The supermen and women of the Winter Games soar mind-blowing distances at alarming speeds. It makes ski jumping one of the must-watch Olympic events.
1. Kraft works his magic
The fact they are effectively flying is arguably a sufficient sales pitch in its own right. Last season, Stefan Kraft set a world record for travelling 235.5 metres in one jump, an astonishing, gravity-defying feat. The current World Cup champion, he will be among the favourites for gold come Games time at PyeongChang 2018. It’s even more impressive given Kraft and company hit speeds of around 60mph during flight.
2. Style in the air
As if that wasn’t enough, ski jumpers aren’t just marked on the distance they travel flying through the sky. Points are also awarded for style in take-off, through the air and on landing, adding a further complexity to the sport. Points are awarded for the distance measured but also five judges award up to 20 points per jump for style. The person with the greater number of points over two jumps is the winner.
— FIS Ski Jumping (@FISskijumping) November 14, 2017
3. The danger element
When travelling at such speed, up to such a height and over such a distance, one can’t help but both revel in and admire the risks the ski jumpers are taking. Among the medal hopes in the Republic Of Korea will be Andreas Wellinger. The German suffered a horror crash in take-off at the end of 2014, his skis going awry almost immediately. The resultant injuries forced him to miss the rest of the season, but he is back for PyeongChang 2018 and aiming to add to his team gold from Sochi 2014.
4. ‘Flying like a bird’
These Games will be an opportunity to see the greatest female ski jumper of all time, Sara Takanashi. She finished fourth at Sochi 2014 at the age of 17 but has gone on to dominate the discipline ever since. A budding pianist and ballet dancer growing up, she was introduced to ski jumping by her father and brother and has been hooked ever since. “I enjoyed flying like a bird,” she explained. A schoolgirl four years ago, she looks infinitely better placed to take the gold on her second Olympic appearance.
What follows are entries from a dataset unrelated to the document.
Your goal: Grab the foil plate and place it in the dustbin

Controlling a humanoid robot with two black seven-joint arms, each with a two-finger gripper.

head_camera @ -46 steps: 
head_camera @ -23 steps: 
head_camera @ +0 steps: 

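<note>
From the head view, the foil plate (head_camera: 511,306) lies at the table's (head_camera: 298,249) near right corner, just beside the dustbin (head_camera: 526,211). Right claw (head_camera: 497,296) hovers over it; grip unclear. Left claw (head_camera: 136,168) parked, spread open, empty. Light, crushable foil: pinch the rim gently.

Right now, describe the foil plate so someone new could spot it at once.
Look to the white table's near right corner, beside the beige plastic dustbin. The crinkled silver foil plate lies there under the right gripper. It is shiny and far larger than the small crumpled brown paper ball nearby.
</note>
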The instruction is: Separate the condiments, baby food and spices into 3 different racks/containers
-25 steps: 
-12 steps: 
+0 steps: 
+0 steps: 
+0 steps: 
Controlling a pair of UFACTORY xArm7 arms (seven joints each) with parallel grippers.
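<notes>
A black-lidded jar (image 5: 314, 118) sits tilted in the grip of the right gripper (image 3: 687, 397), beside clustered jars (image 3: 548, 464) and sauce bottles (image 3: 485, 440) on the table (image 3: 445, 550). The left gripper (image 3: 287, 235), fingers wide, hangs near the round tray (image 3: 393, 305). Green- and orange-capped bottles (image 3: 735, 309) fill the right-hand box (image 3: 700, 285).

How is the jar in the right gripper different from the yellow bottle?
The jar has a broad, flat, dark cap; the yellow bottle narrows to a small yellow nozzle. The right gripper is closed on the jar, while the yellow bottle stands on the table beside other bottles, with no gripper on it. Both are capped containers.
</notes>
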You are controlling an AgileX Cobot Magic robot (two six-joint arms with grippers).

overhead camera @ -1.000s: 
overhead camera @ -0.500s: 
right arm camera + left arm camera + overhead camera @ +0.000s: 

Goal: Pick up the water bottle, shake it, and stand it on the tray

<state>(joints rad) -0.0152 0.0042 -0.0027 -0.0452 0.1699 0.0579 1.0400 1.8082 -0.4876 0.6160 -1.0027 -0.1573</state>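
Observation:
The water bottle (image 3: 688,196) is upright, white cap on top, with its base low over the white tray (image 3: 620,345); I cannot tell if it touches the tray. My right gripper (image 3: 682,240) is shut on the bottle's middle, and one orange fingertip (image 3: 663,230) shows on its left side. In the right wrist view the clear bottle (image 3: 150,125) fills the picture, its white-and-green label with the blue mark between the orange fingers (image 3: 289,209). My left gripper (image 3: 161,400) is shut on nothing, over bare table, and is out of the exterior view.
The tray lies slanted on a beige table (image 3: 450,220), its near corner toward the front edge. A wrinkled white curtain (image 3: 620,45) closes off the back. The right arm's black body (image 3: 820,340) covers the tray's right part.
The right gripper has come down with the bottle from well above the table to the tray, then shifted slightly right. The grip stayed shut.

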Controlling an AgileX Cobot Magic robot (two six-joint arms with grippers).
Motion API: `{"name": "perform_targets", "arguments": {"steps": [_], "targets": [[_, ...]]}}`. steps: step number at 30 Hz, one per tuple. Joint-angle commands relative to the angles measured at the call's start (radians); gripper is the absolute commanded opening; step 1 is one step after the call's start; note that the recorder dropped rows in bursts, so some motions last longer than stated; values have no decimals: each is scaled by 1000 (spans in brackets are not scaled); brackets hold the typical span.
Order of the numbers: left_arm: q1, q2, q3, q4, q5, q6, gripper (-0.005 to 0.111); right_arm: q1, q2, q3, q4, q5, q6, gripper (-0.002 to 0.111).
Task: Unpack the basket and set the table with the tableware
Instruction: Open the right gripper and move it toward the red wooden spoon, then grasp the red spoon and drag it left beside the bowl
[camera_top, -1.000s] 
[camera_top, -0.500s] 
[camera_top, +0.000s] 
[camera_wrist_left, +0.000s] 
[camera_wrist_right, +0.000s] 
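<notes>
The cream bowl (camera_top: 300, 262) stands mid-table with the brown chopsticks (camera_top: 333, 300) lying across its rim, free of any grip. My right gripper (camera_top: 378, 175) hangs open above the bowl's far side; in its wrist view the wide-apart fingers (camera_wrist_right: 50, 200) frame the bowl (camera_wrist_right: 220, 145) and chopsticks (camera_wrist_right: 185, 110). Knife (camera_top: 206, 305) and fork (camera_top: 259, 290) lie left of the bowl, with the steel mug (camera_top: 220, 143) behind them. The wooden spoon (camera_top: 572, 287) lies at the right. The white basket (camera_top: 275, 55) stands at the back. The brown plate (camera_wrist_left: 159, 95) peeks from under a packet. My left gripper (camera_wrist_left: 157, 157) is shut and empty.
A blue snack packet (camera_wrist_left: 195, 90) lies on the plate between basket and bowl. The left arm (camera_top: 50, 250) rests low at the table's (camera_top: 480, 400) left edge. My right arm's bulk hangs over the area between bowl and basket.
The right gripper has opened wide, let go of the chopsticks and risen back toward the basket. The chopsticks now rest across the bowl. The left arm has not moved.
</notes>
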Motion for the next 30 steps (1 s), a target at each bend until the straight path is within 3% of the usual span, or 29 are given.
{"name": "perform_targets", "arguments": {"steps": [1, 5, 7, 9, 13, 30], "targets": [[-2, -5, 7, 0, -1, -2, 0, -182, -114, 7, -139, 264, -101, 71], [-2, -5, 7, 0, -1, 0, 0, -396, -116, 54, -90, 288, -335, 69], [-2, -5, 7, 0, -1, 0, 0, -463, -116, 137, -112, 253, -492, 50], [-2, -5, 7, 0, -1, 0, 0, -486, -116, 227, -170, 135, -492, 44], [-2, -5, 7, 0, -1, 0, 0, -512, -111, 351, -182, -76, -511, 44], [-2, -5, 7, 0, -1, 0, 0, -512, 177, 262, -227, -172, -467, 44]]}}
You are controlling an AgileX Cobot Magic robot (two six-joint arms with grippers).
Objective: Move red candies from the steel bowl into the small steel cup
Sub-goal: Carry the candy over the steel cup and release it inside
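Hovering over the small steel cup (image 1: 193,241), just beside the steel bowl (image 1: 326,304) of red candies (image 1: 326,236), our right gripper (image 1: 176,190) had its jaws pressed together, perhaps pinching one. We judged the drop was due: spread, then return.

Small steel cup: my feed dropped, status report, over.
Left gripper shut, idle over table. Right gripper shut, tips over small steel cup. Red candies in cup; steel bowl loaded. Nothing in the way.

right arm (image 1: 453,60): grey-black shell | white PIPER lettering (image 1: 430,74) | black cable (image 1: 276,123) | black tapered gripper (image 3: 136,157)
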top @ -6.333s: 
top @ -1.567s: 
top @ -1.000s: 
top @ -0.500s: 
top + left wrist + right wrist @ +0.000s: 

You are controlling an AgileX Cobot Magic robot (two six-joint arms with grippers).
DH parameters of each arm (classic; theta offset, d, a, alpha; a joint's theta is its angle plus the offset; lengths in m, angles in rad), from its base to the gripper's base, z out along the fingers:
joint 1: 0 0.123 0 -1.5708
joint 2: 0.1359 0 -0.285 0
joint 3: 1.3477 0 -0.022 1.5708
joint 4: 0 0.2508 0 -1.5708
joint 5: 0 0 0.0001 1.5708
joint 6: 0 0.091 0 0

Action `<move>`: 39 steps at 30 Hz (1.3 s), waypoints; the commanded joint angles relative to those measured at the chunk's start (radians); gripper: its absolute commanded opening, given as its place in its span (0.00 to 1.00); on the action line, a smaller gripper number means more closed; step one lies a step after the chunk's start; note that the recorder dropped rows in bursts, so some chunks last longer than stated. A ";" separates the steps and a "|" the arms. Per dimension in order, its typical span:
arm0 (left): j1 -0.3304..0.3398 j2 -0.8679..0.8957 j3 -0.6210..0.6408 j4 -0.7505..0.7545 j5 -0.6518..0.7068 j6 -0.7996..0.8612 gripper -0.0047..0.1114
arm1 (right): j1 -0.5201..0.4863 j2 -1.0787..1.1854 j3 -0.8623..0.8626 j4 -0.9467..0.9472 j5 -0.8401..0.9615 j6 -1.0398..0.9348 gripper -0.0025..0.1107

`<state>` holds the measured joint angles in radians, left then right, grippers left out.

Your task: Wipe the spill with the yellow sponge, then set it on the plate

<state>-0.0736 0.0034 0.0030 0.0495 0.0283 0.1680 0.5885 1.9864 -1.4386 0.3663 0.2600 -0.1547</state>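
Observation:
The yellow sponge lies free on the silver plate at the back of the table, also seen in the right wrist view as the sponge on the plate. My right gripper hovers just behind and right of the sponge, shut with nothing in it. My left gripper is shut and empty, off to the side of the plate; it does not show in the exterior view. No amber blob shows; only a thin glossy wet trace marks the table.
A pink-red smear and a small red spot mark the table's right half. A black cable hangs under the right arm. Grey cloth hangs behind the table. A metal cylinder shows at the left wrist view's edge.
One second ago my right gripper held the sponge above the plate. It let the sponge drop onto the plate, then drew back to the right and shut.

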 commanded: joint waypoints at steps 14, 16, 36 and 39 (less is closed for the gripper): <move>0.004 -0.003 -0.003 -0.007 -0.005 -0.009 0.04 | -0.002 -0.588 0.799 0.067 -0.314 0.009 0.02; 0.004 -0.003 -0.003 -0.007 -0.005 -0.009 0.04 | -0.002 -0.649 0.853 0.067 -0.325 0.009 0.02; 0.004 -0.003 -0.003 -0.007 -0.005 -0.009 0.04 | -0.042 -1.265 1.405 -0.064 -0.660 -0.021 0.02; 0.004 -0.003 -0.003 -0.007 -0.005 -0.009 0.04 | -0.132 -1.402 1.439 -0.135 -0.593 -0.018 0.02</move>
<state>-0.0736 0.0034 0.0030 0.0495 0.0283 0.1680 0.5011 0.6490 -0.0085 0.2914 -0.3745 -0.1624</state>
— FIS Ski Jumping (@FISskijumping) February 19, 2016
In the men’s event, Kamil Stoch arrives in PyeongChang as the defending champion having won both individual titles for Poland four years ago. Stoch learned to ski at the age of three and took to ski jumping aged nine. In Poland, ‘Stochomania’ is a very real phenomenon, the 30-year-old mobbed whenever he goes. He met his wife at a sporting academy where she was studying ju-jitsu.